### Available records ###
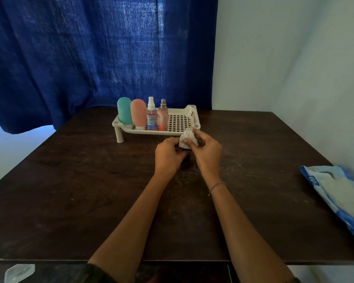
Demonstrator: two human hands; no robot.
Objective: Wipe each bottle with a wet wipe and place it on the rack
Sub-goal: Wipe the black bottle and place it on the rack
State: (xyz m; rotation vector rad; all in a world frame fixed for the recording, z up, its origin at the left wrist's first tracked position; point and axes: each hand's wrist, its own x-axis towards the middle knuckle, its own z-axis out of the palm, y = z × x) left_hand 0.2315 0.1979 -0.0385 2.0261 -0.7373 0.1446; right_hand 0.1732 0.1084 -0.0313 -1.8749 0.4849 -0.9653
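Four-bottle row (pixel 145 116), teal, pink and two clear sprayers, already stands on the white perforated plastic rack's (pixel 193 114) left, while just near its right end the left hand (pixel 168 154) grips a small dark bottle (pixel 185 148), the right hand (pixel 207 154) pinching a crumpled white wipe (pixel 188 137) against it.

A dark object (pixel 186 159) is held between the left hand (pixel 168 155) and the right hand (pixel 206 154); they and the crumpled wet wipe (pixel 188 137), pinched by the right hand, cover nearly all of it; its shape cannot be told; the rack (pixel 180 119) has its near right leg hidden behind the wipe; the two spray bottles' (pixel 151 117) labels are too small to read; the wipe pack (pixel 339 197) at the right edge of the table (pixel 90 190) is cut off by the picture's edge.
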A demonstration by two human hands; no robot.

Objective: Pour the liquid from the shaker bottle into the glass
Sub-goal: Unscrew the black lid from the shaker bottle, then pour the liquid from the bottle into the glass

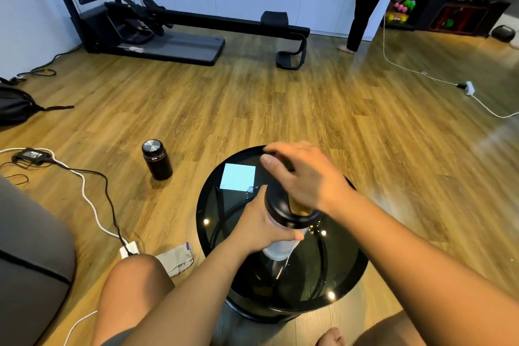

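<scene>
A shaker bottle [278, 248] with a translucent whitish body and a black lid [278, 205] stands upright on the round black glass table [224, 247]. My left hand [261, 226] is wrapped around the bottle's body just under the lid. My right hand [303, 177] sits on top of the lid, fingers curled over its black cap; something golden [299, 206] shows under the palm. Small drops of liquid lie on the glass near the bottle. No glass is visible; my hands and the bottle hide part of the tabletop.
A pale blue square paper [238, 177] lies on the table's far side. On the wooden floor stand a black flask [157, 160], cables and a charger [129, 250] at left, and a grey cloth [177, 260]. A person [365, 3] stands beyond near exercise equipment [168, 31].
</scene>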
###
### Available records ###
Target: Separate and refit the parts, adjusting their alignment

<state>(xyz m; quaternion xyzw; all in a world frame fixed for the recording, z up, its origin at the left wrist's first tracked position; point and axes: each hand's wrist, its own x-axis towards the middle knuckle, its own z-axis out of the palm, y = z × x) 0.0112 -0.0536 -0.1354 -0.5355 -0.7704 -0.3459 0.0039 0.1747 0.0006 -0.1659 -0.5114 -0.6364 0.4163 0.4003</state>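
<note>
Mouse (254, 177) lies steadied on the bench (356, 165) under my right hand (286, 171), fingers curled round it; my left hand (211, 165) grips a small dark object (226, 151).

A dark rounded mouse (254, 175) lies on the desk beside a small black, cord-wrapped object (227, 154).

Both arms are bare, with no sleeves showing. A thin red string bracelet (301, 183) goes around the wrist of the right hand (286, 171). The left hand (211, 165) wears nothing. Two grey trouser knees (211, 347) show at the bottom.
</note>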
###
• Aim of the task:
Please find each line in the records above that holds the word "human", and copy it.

• Response:
Demonstrator: two human hands; no robot.
A demonstration by two human hands; no robot.

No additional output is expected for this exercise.